### Task to carry out
The answer should consist of each line from the data below that includes "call".

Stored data
╭──

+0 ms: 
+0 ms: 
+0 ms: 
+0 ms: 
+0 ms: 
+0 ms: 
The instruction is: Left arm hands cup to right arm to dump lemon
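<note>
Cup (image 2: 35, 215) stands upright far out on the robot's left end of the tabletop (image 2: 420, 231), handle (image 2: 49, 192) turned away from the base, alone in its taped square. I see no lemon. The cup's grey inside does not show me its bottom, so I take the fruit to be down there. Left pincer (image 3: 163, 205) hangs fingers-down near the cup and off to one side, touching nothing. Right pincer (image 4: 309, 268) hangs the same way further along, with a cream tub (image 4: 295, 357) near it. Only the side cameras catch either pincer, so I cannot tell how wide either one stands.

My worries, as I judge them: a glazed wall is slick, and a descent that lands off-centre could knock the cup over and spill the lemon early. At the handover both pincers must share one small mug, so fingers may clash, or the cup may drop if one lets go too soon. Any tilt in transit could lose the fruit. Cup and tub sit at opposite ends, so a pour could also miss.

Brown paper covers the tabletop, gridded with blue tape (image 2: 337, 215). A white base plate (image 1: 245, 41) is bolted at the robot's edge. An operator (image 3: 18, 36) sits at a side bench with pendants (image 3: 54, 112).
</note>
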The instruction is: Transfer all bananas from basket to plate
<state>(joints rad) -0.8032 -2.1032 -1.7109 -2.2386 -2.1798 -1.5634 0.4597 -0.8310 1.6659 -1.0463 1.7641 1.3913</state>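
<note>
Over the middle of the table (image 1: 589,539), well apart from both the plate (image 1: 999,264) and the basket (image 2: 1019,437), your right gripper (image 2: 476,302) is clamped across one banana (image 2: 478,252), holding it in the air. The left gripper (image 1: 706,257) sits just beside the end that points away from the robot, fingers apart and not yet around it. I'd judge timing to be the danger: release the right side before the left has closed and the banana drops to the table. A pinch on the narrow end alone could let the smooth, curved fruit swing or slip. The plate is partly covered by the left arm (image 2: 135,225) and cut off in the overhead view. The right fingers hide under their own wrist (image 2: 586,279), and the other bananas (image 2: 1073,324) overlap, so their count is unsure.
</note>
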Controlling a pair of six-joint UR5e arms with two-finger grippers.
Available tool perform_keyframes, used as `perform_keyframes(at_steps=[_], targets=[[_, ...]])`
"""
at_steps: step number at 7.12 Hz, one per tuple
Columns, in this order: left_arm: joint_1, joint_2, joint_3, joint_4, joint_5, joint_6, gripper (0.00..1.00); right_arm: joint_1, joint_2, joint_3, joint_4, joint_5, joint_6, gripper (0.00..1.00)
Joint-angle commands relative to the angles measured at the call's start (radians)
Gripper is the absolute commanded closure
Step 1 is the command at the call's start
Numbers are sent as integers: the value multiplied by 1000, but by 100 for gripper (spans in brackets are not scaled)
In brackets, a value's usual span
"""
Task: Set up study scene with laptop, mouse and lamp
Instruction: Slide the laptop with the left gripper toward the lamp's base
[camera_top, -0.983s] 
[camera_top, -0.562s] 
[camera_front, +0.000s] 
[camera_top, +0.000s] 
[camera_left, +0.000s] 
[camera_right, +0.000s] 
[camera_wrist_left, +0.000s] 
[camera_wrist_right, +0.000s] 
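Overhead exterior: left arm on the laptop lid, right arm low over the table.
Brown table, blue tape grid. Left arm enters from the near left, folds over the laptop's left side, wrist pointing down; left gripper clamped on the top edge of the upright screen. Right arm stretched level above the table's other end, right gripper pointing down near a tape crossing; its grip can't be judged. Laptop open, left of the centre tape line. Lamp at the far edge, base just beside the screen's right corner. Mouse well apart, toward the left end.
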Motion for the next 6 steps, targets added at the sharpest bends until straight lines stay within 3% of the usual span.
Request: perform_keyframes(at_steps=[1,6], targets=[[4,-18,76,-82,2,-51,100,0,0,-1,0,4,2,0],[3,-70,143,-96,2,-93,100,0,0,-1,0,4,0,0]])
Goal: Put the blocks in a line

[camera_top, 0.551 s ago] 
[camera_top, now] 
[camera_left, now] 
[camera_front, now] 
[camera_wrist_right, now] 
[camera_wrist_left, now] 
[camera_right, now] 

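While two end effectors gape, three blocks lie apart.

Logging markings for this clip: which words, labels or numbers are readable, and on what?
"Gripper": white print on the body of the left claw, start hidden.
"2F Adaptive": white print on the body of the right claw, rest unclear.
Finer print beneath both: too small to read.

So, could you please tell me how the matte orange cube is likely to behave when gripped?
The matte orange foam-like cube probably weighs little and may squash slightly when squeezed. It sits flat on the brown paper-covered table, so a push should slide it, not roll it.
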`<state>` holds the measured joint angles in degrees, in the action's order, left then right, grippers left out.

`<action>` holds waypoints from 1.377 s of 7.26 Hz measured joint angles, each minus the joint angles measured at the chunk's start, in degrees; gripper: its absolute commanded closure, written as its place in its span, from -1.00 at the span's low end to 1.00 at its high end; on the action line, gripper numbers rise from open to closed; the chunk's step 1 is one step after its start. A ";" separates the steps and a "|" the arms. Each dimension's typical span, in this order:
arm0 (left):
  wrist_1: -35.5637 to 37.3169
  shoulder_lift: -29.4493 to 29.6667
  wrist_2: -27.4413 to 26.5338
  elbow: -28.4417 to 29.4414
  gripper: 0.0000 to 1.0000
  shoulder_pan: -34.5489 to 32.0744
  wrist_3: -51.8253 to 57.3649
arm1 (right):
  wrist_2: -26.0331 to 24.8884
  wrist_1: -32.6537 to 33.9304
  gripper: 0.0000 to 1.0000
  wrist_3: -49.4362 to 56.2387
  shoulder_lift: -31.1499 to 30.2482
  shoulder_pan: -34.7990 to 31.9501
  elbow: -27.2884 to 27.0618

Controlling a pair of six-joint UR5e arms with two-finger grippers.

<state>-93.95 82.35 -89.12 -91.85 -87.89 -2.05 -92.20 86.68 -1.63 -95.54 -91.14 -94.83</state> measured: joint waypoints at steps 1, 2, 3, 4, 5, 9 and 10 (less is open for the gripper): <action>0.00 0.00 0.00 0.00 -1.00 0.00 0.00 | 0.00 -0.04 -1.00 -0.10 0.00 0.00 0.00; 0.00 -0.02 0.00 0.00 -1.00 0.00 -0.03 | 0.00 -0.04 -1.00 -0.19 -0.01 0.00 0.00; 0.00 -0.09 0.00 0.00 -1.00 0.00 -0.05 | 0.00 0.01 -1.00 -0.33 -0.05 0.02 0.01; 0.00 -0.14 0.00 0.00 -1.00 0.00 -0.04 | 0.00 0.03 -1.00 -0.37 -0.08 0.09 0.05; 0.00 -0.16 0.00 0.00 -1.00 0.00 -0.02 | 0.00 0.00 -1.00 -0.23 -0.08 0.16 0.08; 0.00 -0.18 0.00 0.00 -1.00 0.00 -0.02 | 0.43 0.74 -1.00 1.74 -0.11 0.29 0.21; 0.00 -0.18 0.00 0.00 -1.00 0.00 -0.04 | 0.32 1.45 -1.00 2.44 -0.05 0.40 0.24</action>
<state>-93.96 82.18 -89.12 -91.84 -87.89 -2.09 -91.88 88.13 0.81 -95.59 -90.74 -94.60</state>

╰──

### Answer space
Joint-angle commands relative to the angles measured at the call's start (radians)
Step 1 is the command at the call's start

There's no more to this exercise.